(Data below Opens)

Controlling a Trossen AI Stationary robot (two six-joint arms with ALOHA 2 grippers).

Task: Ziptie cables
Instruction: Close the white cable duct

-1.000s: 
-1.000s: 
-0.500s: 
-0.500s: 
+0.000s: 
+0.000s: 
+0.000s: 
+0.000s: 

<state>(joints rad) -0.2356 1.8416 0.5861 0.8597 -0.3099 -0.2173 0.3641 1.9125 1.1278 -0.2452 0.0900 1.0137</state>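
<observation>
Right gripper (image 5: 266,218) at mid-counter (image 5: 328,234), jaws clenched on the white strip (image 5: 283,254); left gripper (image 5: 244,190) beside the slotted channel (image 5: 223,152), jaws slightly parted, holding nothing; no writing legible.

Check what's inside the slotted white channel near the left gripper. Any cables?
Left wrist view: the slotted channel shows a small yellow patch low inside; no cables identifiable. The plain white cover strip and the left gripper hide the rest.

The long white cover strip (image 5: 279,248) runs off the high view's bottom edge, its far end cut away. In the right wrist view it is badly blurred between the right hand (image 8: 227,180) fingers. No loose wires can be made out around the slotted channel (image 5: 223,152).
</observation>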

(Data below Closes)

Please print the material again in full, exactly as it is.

Controlling a Trossen AI Stationary robot (two six-joint arms with ALOHA 2 grippers).

Task: Ziptie cables
Instruction: Close the white cable duct

-1.000s: 
-1.000s: 
-0.500s: 
-0.500s: 
+0.000s: 
+0.000s: 
+0.000s: 
+0.000s: 

<state>(joints rad) -0.2356 1.8416 0.5861 0.8597 -0.3099 -0.2173 0.3641 1.9125 1.1278 -0.2452 0.0900 1.0137</state>
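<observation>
Right gripper (image 5: 266,218) at mid-counter (image 5: 328,234), jaws clenched on the white strip (image 5: 283,254); left gripper (image 5: 244,190) beside the slotted channel (image 5: 223,152), jaws slightly parted, holding nothing; no writing legible.

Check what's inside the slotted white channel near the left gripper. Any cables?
Left wrist view: the slotted channel shows a small yellow patch low inside; no cables identifiable. The plain white cover strip and the left gripper hide the rest.

The long white cover strip (image 5: 279,248) runs off the high view's bottom edge, its far end cut away. In the right wrist view it is badly blurred between the right hand (image 8: 227,180) fingers. No loose wires can be made out around the slotted channel (image 5: 223,152).
</observation>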

No more is needed for this exercise.